> _Problem requirements_: In the material below, which lines hold the word "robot"? Pick each one out.

> _Study material_:
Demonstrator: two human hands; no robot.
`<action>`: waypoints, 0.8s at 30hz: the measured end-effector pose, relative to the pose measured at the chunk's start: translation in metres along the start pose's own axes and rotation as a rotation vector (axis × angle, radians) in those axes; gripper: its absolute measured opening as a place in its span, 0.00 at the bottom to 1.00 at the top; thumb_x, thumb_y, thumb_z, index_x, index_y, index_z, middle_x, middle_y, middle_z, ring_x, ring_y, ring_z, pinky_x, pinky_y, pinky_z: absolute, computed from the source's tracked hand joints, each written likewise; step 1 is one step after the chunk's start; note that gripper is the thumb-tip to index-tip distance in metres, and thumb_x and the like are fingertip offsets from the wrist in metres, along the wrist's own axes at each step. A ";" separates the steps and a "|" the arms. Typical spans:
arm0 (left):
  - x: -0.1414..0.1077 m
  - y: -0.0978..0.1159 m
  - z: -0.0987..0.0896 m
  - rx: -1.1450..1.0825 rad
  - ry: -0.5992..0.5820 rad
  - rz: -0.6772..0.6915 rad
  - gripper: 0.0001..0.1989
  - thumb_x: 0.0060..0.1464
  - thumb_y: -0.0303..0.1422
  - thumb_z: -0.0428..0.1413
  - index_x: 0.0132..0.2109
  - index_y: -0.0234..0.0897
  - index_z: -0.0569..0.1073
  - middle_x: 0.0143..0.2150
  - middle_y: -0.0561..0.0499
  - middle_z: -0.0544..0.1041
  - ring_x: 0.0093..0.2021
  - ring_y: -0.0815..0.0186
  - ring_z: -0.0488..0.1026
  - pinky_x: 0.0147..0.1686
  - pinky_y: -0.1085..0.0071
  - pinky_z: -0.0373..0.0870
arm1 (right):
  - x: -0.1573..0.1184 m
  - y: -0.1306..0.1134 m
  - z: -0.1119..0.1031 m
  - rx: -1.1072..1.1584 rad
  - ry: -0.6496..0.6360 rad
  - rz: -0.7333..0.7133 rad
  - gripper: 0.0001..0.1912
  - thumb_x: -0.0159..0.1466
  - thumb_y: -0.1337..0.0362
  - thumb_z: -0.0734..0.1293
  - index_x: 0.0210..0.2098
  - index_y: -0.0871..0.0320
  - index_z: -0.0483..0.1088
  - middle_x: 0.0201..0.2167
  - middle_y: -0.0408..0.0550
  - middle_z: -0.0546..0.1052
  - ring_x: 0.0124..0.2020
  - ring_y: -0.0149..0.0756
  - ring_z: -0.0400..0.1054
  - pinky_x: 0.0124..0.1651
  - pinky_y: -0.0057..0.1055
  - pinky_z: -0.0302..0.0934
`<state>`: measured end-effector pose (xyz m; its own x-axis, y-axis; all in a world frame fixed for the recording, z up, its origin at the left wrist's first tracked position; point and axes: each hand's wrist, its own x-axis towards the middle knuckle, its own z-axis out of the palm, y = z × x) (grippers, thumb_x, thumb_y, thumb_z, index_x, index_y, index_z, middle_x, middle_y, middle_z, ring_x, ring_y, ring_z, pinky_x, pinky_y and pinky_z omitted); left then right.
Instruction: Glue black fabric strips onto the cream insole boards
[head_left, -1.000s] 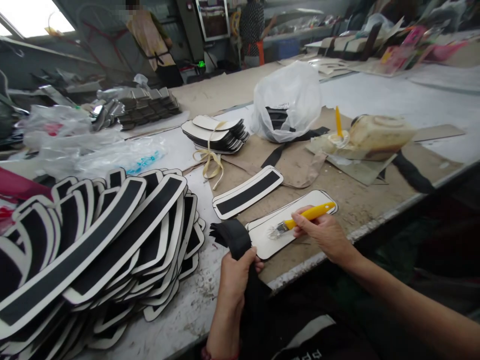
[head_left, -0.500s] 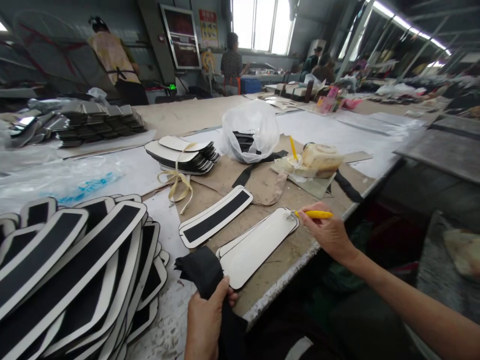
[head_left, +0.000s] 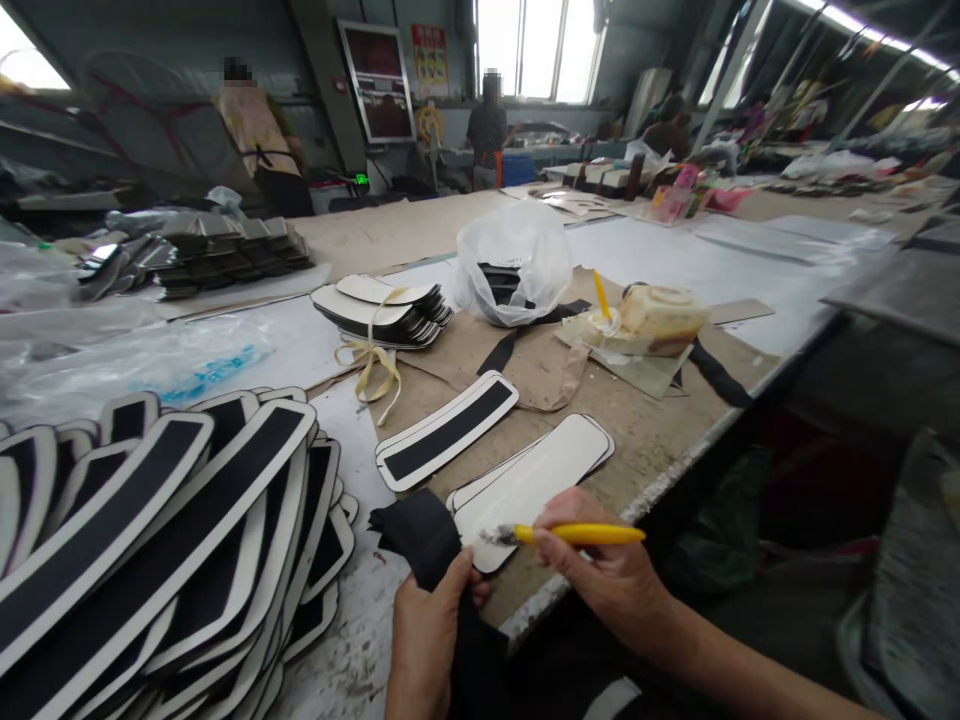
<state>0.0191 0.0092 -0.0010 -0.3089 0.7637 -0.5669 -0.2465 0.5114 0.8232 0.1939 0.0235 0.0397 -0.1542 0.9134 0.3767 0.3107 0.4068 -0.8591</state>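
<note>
My right hand (head_left: 600, 570) is closed around a brush with a yellow handle (head_left: 589, 534). Its whitened bristles touch the near end of a white curved panel (head_left: 536, 480), which lies on top of other panels on brown paper. In my left hand (head_left: 431, 620) is a bundle of black fabric strips (head_left: 420, 535), pinched between thumb and fingers right by that same end of the panel. Just beyond lies another white panel with a black strip along its middle (head_left: 450, 430). The lower part of the fabric hangs toward my lap.
A large pile of black-striped white panels (head_left: 172, 540) covers the left. Farther back are a tied stack of panels (head_left: 382, 310), a plastic bag (head_left: 514, 265) with black pieces, and a stained container (head_left: 664, 315) beside a second yellow handle. The table edge (head_left: 645, 500) slants along my right.
My right hand has drawn the brush from the panel's far end down to its near end. My left hand still grips the black strips. The view has shifted slightly.
</note>
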 end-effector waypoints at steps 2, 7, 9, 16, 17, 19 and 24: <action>-0.002 0.002 0.000 -0.015 -0.016 0.008 0.17 0.37 0.40 0.65 0.23 0.29 0.73 0.19 0.46 0.75 0.19 0.63 0.72 0.23 0.69 0.69 | 0.005 -0.005 0.004 0.120 0.068 0.164 0.06 0.63 0.62 0.64 0.31 0.57 0.69 0.26 0.44 0.71 0.27 0.32 0.70 0.32 0.29 0.67; -0.005 0.001 0.000 -0.037 -0.002 0.027 0.15 0.38 0.38 0.64 0.24 0.29 0.73 0.19 0.46 0.74 0.19 0.64 0.72 0.22 0.70 0.69 | 0.011 0.017 0.001 0.191 0.054 0.375 0.12 0.60 0.55 0.66 0.32 0.59 0.69 0.28 0.46 0.73 0.23 0.34 0.71 0.29 0.31 0.68; -0.006 0.001 0.000 -0.043 -0.004 0.036 0.15 0.38 0.38 0.64 0.24 0.29 0.73 0.19 0.46 0.74 0.20 0.63 0.72 0.22 0.69 0.70 | 0.011 0.031 -0.010 0.040 0.099 0.301 0.12 0.60 0.54 0.66 0.32 0.58 0.70 0.31 0.48 0.73 0.25 0.35 0.71 0.29 0.32 0.68; -0.006 0.002 0.000 -0.040 -0.019 0.032 0.15 0.36 0.39 0.65 0.23 0.30 0.72 0.18 0.47 0.74 0.19 0.63 0.72 0.22 0.69 0.70 | 0.024 0.060 -0.072 -0.519 0.233 -0.030 0.09 0.63 0.58 0.63 0.33 0.56 0.71 0.31 0.49 0.73 0.35 0.40 0.69 0.42 0.38 0.65; -0.005 0.001 0.000 -0.048 -0.008 0.033 0.15 0.36 0.39 0.65 0.23 0.30 0.72 0.18 0.47 0.74 0.19 0.63 0.72 0.22 0.69 0.70 | 0.026 0.061 -0.077 -0.543 0.239 -0.054 0.09 0.63 0.59 0.63 0.33 0.56 0.71 0.31 0.50 0.73 0.35 0.39 0.69 0.43 0.38 0.65; -0.004 -0.001 0.002 -0.070 0.022 0.037 0.15 0.35 0.38 0.65 0.23 0.30 0.72 0.18 0.48 0.74 0.19 0.63 0.72 0.21 0.69 0.70 | 0.028 0.063 -0.084 -0.571 0.244 -0.091 0.08 0.63 0.60 0.63 0.34 0.56 0.71 0.32 0.50 0.73 0.35 0.39 0.69 0.43 0.38 0.65; -0.001 -0.004 0.002 -0.068 0.006 0.044 0.16 0.36 0.39 0.65 0.24 0.29 0.72 0.18 0.47 0.74 0.19 0.63 0.72 0.20 0.69 0.69 | 0.023 0.064 -0.086 -0.610 0.216 -0.146 0.07 0.63 0.62 0.63 0.34 0.56 0.71 0.32 0.51 0.73 0.36 0.40 0.70 0.43 0.38 0.66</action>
<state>0.0222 0.0066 -0.0037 -0.3267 0.7823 -0.5303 -0.2944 0.4490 0.8436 0.2906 0.0718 0.0227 -0.0635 0.8050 0.5898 0.7863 0.4043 -0.4672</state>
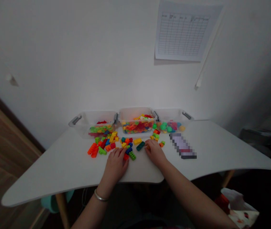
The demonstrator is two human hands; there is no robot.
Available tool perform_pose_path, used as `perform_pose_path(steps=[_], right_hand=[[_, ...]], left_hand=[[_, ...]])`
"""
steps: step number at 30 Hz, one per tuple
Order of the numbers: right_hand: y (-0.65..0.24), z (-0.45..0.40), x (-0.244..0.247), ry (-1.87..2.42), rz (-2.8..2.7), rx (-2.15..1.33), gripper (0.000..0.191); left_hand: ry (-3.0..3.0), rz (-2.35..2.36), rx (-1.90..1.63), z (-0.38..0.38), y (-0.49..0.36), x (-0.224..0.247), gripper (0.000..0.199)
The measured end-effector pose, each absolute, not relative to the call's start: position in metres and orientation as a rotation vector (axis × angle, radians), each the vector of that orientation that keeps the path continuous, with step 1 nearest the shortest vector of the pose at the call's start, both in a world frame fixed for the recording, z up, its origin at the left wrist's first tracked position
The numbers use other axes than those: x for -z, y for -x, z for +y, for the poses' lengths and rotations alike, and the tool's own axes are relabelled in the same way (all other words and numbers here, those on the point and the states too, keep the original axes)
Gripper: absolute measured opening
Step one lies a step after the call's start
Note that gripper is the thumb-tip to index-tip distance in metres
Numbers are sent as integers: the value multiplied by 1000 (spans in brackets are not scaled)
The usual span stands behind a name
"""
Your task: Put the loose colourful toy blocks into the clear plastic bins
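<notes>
My left hand [116, 163] is low over the table among the loose blocks, with a red building block [126, 156] between its thumb and fingers. Right beside it are a green block [132, 155] and a blue block [129, 150]. My right hand [156, 152] has curled fingers around a small orange building block [147, 147], mostly hidden by the fingers. Just left of those fingertips lies a dark green block [140, 146], and a yellow block [137, 141] sits behind it. Orange blocks [93, 150] lie farther left.
Three clear bins stand against the wall: a left bin [85, 128], a middle bin [123, 113] and a right bin [168, 114], each holding colourful pieces. A blurred-out phone-shaped object [183, 146] lies right on the white table [216, 149]. A printed sheet [183, 35] hangs above.
</notes>
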State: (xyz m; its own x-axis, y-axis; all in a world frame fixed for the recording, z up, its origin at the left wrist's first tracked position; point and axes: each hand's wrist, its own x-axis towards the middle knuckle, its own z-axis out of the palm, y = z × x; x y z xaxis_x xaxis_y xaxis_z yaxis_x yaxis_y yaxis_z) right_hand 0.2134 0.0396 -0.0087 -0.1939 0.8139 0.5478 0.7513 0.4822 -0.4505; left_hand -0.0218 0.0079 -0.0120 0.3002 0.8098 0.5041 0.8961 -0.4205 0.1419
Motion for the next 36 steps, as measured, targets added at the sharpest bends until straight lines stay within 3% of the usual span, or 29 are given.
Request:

> _Expected answer_:
Demonstrator: two human hands; no robot.
The demonstrator is two human hands; there is no robot.

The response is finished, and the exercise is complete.